▶ [Exercise aim]:
Without including any pictures, reproduce all the lines below word for word.

··· Provided material

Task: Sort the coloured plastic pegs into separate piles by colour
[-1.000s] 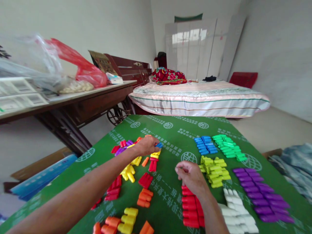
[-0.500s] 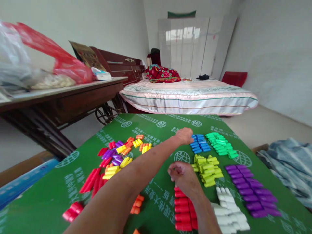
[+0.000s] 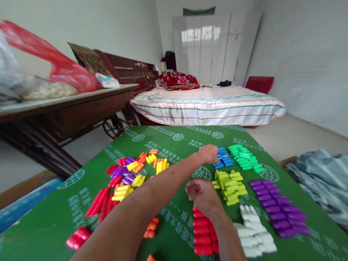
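My left hand reaches far across the green board to a block of blue plastic tube-like pieces. Its fingers are curled against the block's left side, their tips hidden. My right hand, loosely closed with thumb and fingertips near each other, hovers just beyond the rows of red pieces. Whether it holds anything is hidden. Lime-yellow pieces lie piled just to its right. White pieces sit right of my right forearm. My left forearm covers part of the board.
Green pieces and purple pieces lie grouped at the right. Mixed yellow, orange and purple pieces are scattered at the left. A sewing table stands left, a bed behind, folded cloth right.
The view has shifted slightly. My left hand has moved a little against the blue pieces, whose rows look less even now. My right hand keeps its curled pose.
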`<state>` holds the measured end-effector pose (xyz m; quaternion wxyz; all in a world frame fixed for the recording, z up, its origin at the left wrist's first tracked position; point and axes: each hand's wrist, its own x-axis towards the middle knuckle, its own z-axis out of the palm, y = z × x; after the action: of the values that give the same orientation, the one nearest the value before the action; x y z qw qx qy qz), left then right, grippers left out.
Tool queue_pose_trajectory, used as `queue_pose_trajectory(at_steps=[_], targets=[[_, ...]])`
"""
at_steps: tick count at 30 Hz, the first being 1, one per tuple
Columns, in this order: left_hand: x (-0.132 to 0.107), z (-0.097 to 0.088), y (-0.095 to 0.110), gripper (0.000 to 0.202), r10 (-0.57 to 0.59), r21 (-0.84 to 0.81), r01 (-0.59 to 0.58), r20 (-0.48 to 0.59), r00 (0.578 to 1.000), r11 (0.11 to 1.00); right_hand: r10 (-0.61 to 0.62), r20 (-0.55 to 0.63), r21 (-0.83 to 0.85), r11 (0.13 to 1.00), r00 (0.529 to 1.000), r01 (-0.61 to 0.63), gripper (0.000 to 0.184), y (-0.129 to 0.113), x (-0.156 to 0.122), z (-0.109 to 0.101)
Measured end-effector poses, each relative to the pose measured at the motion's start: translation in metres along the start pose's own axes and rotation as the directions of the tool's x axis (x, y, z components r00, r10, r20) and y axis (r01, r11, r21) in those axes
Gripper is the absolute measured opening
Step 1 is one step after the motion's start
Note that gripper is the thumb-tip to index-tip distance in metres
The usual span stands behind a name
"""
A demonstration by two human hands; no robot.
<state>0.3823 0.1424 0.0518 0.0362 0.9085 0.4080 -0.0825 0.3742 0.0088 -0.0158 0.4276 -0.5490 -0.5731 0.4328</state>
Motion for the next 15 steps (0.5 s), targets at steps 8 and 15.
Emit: queue_pose_trajectory(at_steps=[8, 15], targets=[[0.002, 0.006, 0.003, 0.026, 0.034, -0.030, -0.034, -0.014, 0.999, 0.999, 0.009, -0.001, 0.022, 1.000, 1.000, -0.009, 0.018, -0.004, -0.001, -0.002], [0.015, 0.000, -0.021, 0.028, -0.072, -0.122, 0.064, -0.064, 0.995, 0.991, -0.003, -0.004, -0.010, 1.000, 1.000, 0.003, 0.017, -0.004, 0.000, -0.002]])
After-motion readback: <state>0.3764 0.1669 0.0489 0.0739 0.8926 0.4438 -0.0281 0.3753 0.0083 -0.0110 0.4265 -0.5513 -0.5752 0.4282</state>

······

▶ [Task response]:
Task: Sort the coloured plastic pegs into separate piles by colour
[-1.000s] 
[-0.500s] 
[+0.000s] 
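My left hand reaches far across the green board to a block of blue plastic tube-like pieces. Its fingers are curled against the block's left side, their tips hidden. My right hand, loosely closed with thumb and fingertips near each other, hovers just beyond the rows of red pieces. Whether it holds anything is hidden. Lime-yellow pieces lie piled just to its right. White pieces sit right of my right forearm. My left forearm covers part of the board.
Green pieces and purple pieces lie grouped at the right. Mixed yellow, orange and purple pieces are scattered at the left. A sewing table stands left, a bed behind, folded cloth right.
The view has shifted slightly. My left hand has moved a little against the blue pieces, whose rows look less even now. My right hand keeps its curled pose.
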`<state>` holds the measured end-effector pose (xyz m; quaternion wxyz; all in a world frame fixed for the recording, z up, its origin at the left wrist's first tracked position; point and axes: each hand's wrist, its own x-axis towards the middle knuckle, its own z-axis out of the palm, y = z × x; after the action: of the values that give the same orientation, the one nearest the value before the action; x y z qw qx qy qz), left then right, grippers left out.
Tool queue_pose_trajectory, used as `queue_pose_trajectory(at_steps=[_], targets=[[_, ...]])`
"""
at_steps: tick count at 30 Hz, the first being 1, one per tuple
Columns, in this order: left_hand: x (-0.132 to 0.107), z (-0.097 to 0.088), y (-0.095 to 0.110), gripper (0.000 to 0.202), r10 (-0.57 to 0.59), r21 (-0.84 to 0.81), r01 (-0.59 to 0.58), r20 (-0.48 to 0.59), r00 (0.578 to 1.000), r11 (0.11 to 1.00); right_hand: r10 (-0.61 to 0.62), r20 (-0.55 to 0.63), r21 (-0.83 to 0.85), r11 (0.13 to 1.00), r00 (0.529 to 1.000), r01 (-0.61 to 0.63), gripper (0.000 to 0.184), y (-0.129 to 0.113), x (-0.156 to 0.122), z (-0.109 to 0.101)
Measured end-effector poses, each relative to the pose measured at the motion's start: translation in metres along the start pose's own axes and rotation as the directions of the tool's x axis (x, y, z components r00, r10, r20) and y axis (r01, r11, r21) in those axes
Gripper is the absolute measured opening
Step 1 is one step after the motion's start
Note that gripper is the thumb-tip to index-tip distance in metres
The usual span stands behind a name
"""
A demonstration by two human hands; no robot.
<state>0.3823 0.1424 0.0518 0.0362 0.9085 0.4080 -0.0825 0.3742 0.0088 -0.0158 0.4276 -0.5490 -0.5731 0.4328</state>
Motion for the next 15 steps (0.5 s), targets at steps 8 and 15.
Emit: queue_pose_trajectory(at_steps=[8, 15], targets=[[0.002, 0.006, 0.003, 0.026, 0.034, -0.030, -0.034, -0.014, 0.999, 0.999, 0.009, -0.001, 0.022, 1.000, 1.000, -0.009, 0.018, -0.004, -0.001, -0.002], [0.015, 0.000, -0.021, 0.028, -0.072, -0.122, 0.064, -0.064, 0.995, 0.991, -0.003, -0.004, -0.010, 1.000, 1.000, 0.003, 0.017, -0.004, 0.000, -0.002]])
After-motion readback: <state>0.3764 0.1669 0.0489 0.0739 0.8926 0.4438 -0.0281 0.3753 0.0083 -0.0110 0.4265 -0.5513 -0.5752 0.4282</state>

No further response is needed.